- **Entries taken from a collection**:
****
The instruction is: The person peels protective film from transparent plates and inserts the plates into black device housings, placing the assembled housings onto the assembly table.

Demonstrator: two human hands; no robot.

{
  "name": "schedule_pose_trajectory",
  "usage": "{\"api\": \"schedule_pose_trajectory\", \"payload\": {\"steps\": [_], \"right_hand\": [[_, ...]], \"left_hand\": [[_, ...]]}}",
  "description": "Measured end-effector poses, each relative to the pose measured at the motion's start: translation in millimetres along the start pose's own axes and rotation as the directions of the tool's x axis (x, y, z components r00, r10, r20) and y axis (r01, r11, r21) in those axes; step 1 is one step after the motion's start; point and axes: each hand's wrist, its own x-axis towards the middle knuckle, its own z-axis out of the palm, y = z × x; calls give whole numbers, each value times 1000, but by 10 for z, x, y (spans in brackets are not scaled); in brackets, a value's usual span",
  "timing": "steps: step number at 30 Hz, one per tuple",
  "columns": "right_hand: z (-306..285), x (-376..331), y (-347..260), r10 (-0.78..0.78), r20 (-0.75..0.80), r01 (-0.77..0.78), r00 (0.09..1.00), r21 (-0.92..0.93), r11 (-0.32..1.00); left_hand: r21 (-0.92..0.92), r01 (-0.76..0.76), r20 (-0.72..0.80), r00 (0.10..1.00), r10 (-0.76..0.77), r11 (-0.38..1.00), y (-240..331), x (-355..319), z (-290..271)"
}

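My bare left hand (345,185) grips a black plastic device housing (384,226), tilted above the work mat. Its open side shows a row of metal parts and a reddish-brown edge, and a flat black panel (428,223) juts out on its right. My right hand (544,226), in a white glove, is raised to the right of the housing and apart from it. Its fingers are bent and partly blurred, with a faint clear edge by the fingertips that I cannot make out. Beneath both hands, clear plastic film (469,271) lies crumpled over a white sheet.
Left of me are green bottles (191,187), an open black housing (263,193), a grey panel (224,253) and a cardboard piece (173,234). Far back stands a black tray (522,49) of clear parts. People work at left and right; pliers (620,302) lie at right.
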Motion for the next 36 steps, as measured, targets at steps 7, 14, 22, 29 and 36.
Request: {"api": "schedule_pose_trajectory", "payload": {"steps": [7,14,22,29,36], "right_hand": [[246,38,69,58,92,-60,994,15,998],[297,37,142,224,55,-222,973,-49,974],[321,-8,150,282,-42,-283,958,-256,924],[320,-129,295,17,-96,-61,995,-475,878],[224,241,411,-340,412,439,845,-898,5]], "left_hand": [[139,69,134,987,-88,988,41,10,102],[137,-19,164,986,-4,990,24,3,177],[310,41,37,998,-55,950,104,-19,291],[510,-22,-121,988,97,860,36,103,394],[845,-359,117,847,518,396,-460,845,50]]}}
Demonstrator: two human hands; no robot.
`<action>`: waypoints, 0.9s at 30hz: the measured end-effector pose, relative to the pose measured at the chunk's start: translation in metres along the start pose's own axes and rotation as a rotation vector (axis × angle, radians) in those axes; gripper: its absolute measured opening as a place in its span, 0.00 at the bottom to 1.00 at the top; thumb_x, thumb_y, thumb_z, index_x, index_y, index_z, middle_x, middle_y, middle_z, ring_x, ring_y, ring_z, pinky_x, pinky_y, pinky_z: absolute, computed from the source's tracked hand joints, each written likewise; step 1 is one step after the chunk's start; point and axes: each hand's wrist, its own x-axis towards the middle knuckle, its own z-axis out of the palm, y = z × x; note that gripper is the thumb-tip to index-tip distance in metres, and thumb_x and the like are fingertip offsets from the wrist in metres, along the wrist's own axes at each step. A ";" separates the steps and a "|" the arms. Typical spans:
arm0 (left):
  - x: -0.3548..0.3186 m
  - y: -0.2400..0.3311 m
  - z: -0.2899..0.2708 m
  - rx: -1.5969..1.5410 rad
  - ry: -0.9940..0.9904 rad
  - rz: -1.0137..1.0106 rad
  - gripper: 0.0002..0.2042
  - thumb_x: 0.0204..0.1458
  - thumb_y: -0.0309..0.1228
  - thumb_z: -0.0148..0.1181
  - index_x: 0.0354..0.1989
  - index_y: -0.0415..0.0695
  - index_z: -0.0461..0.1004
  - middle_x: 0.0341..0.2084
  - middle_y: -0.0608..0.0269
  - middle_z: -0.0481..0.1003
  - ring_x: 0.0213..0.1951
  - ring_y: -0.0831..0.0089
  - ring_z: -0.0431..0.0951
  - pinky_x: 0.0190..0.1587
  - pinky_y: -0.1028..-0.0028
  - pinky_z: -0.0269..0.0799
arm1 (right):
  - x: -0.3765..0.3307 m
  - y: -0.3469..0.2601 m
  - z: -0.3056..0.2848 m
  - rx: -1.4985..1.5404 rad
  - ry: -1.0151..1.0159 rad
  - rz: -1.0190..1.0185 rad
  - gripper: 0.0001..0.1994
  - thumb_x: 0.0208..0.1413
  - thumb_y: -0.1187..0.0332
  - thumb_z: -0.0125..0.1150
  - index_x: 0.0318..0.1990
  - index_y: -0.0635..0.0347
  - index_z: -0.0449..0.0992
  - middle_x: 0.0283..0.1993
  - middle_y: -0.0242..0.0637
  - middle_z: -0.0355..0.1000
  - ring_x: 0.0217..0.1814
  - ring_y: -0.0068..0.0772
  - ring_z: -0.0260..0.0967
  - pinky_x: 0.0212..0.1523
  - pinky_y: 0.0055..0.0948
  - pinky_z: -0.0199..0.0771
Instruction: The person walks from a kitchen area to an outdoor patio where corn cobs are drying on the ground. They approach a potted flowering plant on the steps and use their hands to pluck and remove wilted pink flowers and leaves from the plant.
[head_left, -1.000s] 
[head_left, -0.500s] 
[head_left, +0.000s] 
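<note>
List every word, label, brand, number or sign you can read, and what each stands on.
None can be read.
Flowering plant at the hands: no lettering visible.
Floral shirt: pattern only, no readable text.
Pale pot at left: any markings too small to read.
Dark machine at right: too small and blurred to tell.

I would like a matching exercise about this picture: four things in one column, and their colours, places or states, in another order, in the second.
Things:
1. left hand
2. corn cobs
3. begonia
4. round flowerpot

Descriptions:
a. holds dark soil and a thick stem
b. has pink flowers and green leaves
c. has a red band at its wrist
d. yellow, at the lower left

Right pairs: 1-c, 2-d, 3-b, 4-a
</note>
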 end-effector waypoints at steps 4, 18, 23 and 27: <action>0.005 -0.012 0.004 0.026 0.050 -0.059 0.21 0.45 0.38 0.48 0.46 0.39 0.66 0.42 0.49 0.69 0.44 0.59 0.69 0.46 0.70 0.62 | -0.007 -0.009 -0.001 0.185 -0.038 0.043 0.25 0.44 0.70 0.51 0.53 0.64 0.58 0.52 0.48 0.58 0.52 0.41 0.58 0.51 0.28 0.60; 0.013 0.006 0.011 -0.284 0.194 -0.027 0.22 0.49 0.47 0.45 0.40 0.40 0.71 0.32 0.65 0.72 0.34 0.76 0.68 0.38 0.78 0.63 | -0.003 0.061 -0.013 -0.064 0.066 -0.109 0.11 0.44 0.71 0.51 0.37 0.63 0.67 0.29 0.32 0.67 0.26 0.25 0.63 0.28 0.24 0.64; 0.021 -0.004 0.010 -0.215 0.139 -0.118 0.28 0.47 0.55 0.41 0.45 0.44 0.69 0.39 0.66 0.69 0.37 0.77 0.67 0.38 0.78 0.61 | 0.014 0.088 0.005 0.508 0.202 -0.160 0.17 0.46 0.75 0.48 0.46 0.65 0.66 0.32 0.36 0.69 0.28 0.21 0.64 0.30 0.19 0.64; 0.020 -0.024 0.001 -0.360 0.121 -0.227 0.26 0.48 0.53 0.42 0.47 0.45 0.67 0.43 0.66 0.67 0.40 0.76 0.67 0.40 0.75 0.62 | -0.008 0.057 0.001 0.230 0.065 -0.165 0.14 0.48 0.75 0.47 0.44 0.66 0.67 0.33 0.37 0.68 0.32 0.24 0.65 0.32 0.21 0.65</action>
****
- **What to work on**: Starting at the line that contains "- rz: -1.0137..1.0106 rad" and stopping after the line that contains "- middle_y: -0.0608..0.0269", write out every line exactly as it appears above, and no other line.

- **Answer to this task**:
  - rz: -1.0137..1.0106 rad
  - gripper: 0.0002..0.2042
  - thumb_x: 0.0204..0.1458
  - thumb_y: -0.0309..0.1228
  - thumb_z: -0.0148..0.1181
  - index_x: 0.0354..0.1989
  - index_y: -0.0415..0.0695
  - index_z: -0.0461..0.1004
  - middle_x: 0.0341..0.2084
  - middle_y: -0.0608..0.0269

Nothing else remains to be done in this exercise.